Un contrat pour aider l’Ukraine à intégrer l’Union européenne rompu avant même le début de la mission. Un haut fonctionnaire français accusé par Kiev d’intelligence avec la Russie. Expertise France a été jugée devant les prud’hommes de Paris le 16 juillet dernier dans une rocambolesque affaire qui fleure bon la barbouzerie. Off Investigation a assisté à l’audience.
« On l’a empêché d’aller à Kiev. » Jean-Laurent Emod est l’avocat de Marc*, un haut fonctionnaire qui avait postulé pour un contrat de 18 mois au sein de l’agence Expertise France, du 1er mars 2025 au 1er août 2026. La mission consistait à épauler le gouvernement ukrainien dans sa démarche d’adhésion à l’Union européenne. L’Ukraine a en effet formellement demandé à rejoindre l’UE en février 2022, quatre jours à peine après le déclenchement de l’agression russe.

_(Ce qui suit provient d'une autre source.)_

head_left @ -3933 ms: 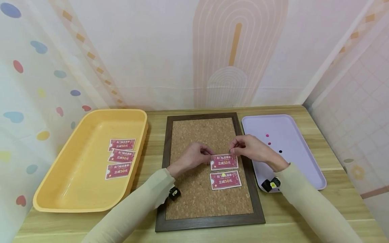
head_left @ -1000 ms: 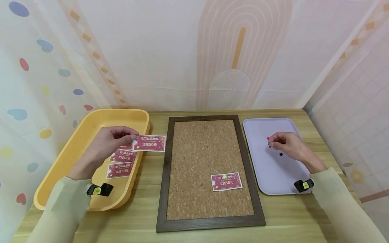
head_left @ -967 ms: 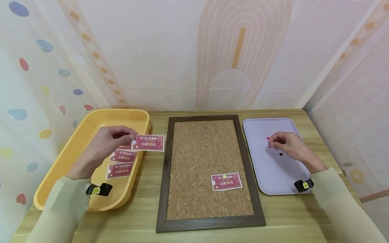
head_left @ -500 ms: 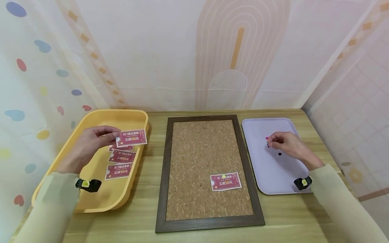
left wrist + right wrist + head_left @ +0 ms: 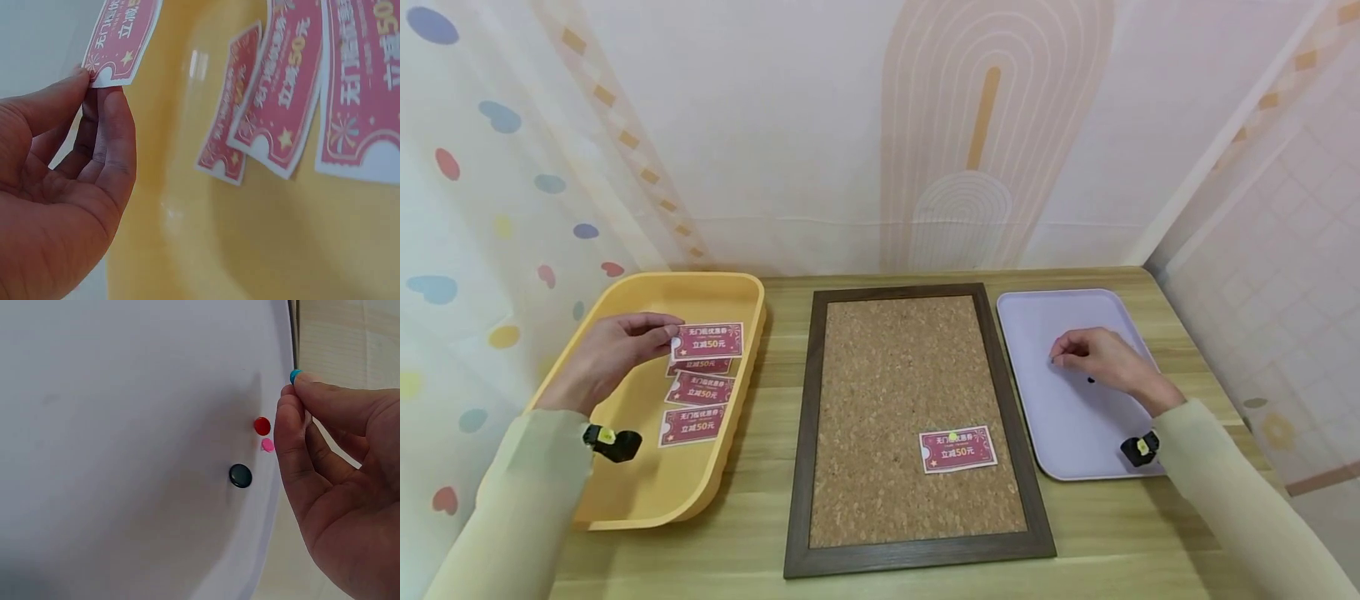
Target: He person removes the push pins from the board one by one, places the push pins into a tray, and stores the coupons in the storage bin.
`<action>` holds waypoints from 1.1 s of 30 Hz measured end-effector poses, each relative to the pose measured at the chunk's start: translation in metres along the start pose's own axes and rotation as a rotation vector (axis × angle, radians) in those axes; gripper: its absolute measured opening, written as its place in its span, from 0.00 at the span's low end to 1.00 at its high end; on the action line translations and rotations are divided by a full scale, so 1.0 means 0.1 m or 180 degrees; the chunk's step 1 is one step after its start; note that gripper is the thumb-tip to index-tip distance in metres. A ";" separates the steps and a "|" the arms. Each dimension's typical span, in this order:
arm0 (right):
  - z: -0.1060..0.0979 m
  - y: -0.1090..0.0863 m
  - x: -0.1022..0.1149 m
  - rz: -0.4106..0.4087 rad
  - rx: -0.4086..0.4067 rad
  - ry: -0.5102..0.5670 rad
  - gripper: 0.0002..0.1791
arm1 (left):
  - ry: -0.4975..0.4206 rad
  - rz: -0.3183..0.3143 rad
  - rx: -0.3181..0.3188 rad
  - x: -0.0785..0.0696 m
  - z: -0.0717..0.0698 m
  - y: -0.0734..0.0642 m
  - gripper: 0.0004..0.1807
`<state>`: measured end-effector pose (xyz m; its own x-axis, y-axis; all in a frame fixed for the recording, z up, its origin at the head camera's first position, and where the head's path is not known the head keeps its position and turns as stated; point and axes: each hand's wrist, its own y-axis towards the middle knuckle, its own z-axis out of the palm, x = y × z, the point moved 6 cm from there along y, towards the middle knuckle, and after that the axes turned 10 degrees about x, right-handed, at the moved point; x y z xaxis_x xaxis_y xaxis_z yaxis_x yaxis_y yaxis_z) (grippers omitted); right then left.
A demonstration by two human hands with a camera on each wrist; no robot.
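My left hand (image 5: 613,354) pinches a red coupon (image 5: 709,343) by its left edge, over the yellow bin (image 5: 617,524). Beneath it, several more coupons (image 5: 694,425) lie in the bin, the farthest partly covered in the head view. My right hand (image 5: 1105,360) is above the lilac tray (image 5: 1097,442), a blue thumbtack (image 5: 295,376) between thumb and fingertip. On the tray in the right wrist view are a red thumbtack (image 5: 262,425), a pink thumbtack (image 5: 267,445) and a black thumbtack (image 5: 240,475). Another coupon (image 5: 957,456) is on the corkboard (image 5: 895,375), a yellow thumbtack (image 5: 952,436) at its top edge.
The dark-framed corkboard lies flat between bin and tray on the wooden table (image 5: 760,550). A patterned curtain (image 5: 805,150) closes off the back and sides. The bin's raised wall stands left of the board.
Earlier both hands were at a second coupon on the board. Since then that coupon has gone left over the bin in my left hand, and my right hand has moved to the tray and picked up the blue thumbtack.
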<state>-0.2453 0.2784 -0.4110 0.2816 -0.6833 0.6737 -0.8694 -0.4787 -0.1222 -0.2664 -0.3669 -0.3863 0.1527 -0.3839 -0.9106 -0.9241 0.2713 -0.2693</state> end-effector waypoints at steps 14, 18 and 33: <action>0.07 0.03 -0.07 0.0081 0.0104 -0.0010 0.04 | -0.0345 -0.0141 0.0097 0.38 -0.09 0.13 0.09; 0.07 0.03 -0.07 0.0110 0.0099 -0.0027 0.04 | -0.0190 -0.0181 0.0033 0.44 -0.10 0.16 0.10; 0.08 0.01 -0.06 0.0161 0.0194 -0.0190 0.04 | 0.0430 -0.0385 -0.0089 0.50 -0.10 0.17 0.29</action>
<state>-0.2445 0.2774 -0.4212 0.2632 -0.7382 0.6211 -0.8574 -0.4742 -0.2002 -0.2781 -0.3905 -0.4328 0.2166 -0.5278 -0.8213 -0.9115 0.1920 -0.3638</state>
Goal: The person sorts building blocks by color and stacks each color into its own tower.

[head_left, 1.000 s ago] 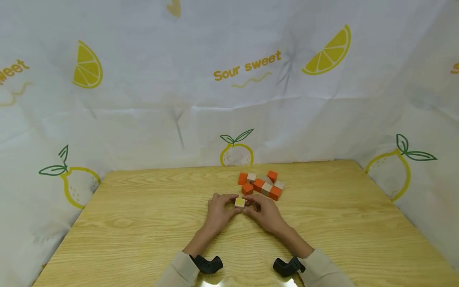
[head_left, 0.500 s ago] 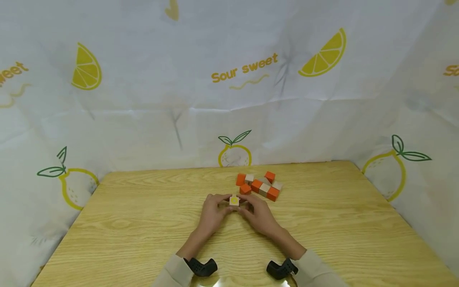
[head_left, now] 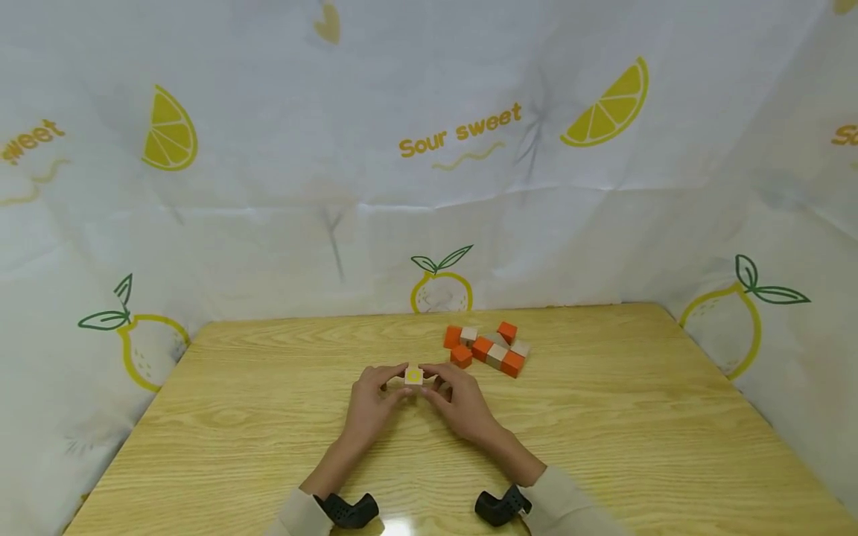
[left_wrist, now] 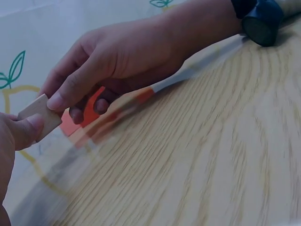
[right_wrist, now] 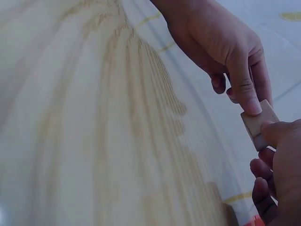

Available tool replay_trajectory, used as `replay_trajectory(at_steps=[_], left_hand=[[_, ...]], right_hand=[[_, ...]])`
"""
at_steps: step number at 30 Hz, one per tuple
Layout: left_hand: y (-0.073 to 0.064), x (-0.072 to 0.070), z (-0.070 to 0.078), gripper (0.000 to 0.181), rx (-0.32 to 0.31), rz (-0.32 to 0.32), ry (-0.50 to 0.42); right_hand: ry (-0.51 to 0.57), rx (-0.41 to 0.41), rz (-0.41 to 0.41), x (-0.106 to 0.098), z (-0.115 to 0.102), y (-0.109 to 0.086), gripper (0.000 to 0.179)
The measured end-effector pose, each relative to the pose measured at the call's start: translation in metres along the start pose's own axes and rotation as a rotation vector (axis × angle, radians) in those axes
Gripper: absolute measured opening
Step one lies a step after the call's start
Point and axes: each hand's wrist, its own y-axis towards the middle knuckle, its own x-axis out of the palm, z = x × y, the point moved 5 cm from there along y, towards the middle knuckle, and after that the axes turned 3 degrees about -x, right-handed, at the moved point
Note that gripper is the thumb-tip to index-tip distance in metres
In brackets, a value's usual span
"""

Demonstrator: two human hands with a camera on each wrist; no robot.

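Note:
A small pale wooden block (head_left: pixel 413 376) with a yellow mark on its upper face sits between my two hands. My left hand (head_left: pixel 367 406) pinches its left side with thumb and fingers, and my right hand (head_left: pixel 462 406) pinches the right side. In the left wrist view, both thumbs press on one plain face of the block (left_wrist: pixel 51 120). The right wrist view shows the block (right_wrist: pixel 269 114) tilted, with the other fingers of each hand curled beneath or behind it.
Behind my right hand lies a loose group of orange blocks (head_left: pixel 461 356) and pale wooden blocks (head_left: pixel 497 354) on the wood-grain table (head_left: pixel 255 417). A white lemon-print cloth (head_left: pixel 281 246) hangs along the table's back and sides. Each wrist wears a black camera mount (head_left: pixel 348 511).
Both hands have moved left with the pale block, away from the group of blocks. Their pinch on it has stayed, and the other blocks lie as before.

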Motion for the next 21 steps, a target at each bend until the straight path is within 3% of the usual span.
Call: replay_trajectory(at_steps=[10, 21], left_hand=[[-0.009, -0.028, -0.021, 0.039, 0.059, -0.002, -0.013], [-0.008, -0.051, -0.041, 0.038, 0.015, -0.022, -0.013]], right_hand=[[0.029, -0.042, -0.013, 0.026, -0.007, 0.01, 0.037], [0.036, -0.026, -0.032, 0.046, -0.016, 0.021, 0.037]])
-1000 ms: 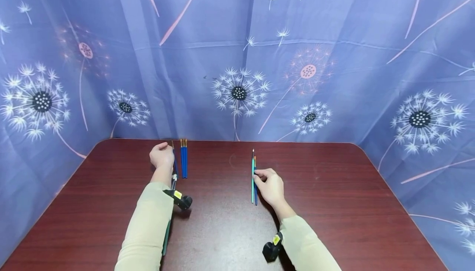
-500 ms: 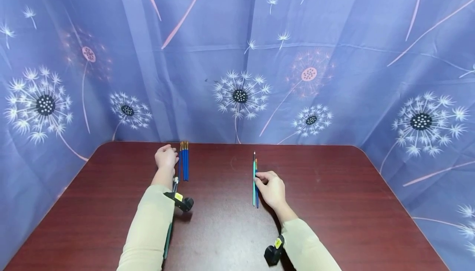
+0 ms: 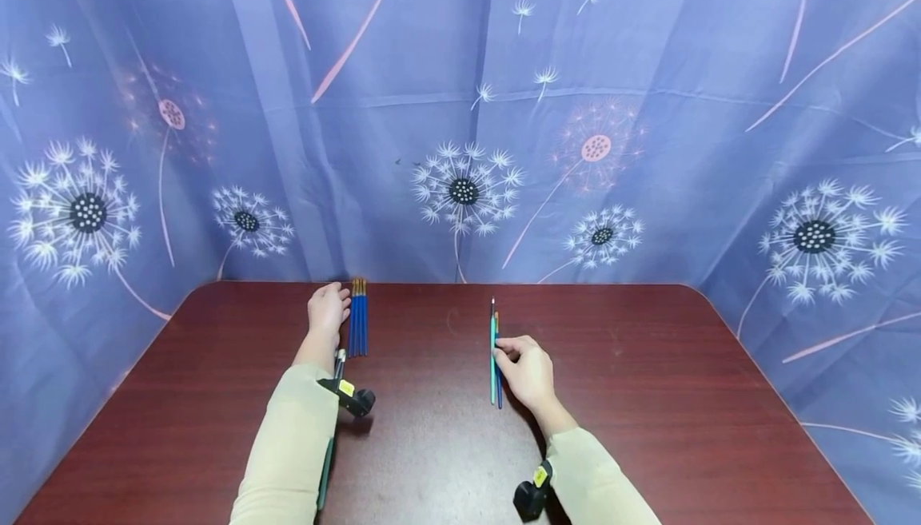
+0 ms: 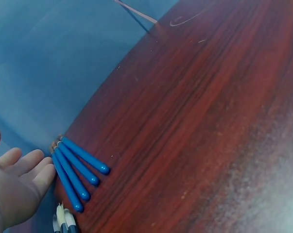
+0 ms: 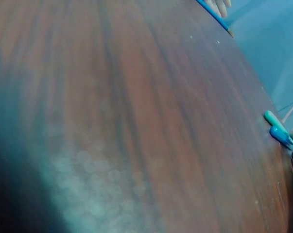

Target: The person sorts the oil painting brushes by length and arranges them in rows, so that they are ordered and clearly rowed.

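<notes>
Several blue paintbrushes lie side by side near the table's back edge, bristles pointing away. My left hand is at their left side. In the left wrist view its fingers reach out straight, fingertips right at the outermost blue brush. To the right, a mint-green paintbrush and a darker blue paintbrush lie alongside each other. My right hand pinches the darker blue one between thumb and forefinger. In the right wrist view only the ends of the mint-green brush and the blue brush show beside the fingertips.
White-tipped brushes lie under my left wrist, with a green handle showing beside the sleeve. A blue curtain with dandelion prints hangs behind the dark red table.
My left hand has moved right, sliding a lone blue paintbrush up against the other blue ones, and its fingers have straightened. The right hand stays at its brush. The head view has tilted slightly.
</notes>
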A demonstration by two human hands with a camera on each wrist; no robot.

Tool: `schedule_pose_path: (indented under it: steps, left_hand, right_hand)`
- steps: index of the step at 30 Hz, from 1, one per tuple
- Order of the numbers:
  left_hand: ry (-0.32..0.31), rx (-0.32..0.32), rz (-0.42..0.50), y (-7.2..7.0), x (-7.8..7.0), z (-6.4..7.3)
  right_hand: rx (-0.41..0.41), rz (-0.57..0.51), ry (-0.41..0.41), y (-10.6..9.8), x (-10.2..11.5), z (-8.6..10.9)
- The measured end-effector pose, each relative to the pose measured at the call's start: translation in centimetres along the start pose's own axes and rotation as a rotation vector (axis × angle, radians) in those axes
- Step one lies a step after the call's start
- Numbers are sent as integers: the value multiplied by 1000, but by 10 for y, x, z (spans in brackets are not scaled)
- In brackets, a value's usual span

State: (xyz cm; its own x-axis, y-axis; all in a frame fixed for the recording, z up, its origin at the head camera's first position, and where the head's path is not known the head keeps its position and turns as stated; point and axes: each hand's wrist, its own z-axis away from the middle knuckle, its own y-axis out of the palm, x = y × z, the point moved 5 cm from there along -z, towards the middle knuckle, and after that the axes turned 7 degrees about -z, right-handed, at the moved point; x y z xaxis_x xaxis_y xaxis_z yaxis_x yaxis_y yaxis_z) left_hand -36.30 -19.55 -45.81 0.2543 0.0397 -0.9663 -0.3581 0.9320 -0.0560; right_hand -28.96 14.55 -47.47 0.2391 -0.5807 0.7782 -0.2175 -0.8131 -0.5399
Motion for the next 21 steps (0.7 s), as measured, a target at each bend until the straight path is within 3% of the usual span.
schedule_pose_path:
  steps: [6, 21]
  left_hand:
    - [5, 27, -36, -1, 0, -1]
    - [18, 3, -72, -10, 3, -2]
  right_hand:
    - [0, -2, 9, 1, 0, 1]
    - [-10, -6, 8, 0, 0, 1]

Accessible à tous, quoique discrète, cette offre d’emploi figurait sur le site d’Expertise France, l’« agence française de coopération technique internationale ». Cette dernière est financée à 100 % par des fonds publics issus de l’AFD (Agence Française de Développement) à laquelle elle a été intégrée en 2022. Ses ressources proviennent de l’Union européenne, du ministère des Affaires Etrangères, du ministère de l’Economie, des Finances et de la Souveraineté industrielle et numérique ainsi que de la Banque publique d’investissement (BPI).